In January 2007, Dajani was replaced by Carole Leigh Hutton, former editor and publisher of the Detroit Free Press when it was owned by Knight Ridder. When Knight Ridder sold the Free Press to Gannett on August 3, 2005, Hutton was named Knight Ridder's vice president of news, a position she held until the company folded in 2006.

In March 2007, former Oakland Tribune editor Mario Dianda replaced Lucinda Ryan as executive editor.

In May 2008, Daily News founders Dave Price and Jim Pavelich announced that they were reviving the original paper, in its original headquarters at 324 High St., under the name Palo Alto Daily Post.

In June 2008, the Daily News laid off five newsroom workers and eliminated its Monday edition in Palo Alto and its Tuesday edition in San Mateo, Redwood City and Burlingame. Those three cities had lost their Monday edition two years earlier.

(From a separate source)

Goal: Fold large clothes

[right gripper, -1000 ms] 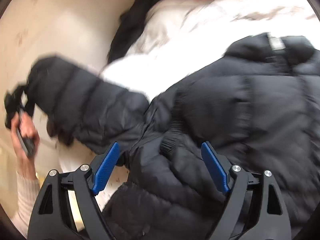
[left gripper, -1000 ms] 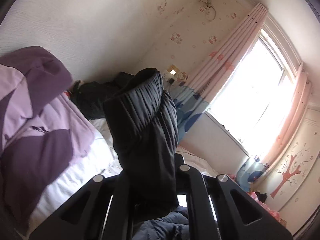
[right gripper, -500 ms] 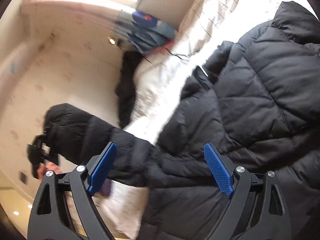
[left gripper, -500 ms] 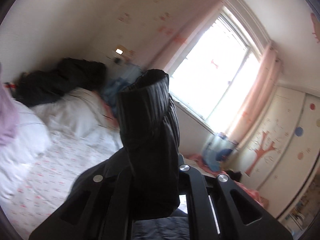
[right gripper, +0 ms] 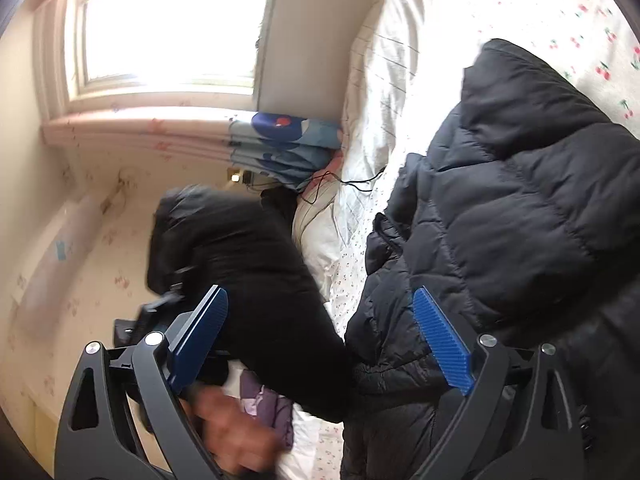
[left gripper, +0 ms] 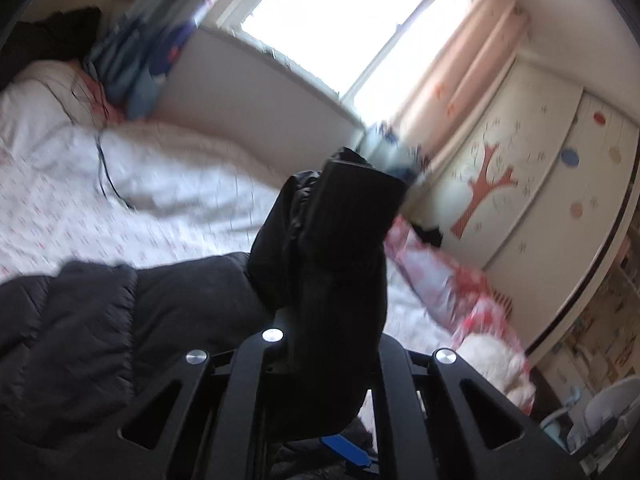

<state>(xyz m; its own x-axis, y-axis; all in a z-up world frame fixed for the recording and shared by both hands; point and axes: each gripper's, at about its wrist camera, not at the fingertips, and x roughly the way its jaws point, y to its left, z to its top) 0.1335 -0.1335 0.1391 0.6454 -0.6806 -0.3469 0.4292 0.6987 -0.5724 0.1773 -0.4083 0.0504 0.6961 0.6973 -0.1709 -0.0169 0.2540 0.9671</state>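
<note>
A black puffer jacket (right gripper: 520, 208) lies spread on the bed. My left gripper (left gripper: 320, 340) is shut on the jacket's sleeve (left gripper: 340, 248), which sticks up between its fingers and hides the pads. The jacket body (left gripper: 100, 320) lies to the lower left in the left wrist view. In the right wrist view the lifted sleeve (right gripper: 248, 280) hangs at the left with the left gripper and hand behind it. My right gripper (right gripper: 320, 336) is open and empty, its blue pads (right gripper: 440, 340) over the jacket's edge.
The bed (left gripper: 80, 200) has a white cherry-print sheet and a white pillow (right gripper: 384, 80). A black cable (left gripper: 108, 176) lies on it. A window (left gripper: 340, 20) with pink curtains and a painted wardrobe (left gripper: 540, 200) stand beyond. A purple garment (right gripper: 268, 404) lies below the sleeve.
My left gripper has swung the sleeve from the wall side towards the window and down over the jacket body. The right gripper's view has turned and stays open over the jacket.
</note>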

In August 2008, it came to light that the Daily News had hired a company in India to manage writing, copy-editing and design of a weekly real-estate product.

In April 2009, the Daily News dropped its Sunday edition and editions for San Mateo, Burlingame and Redwood City.

After McClatchy's acquisition of Knight Ridder in early 2006, all six Daily News editions, were bundled with the San Jose Mercury News and sold to MediaNews Group of Denver, Colorado. The surviving Daily News papers merged on April 7, 2009.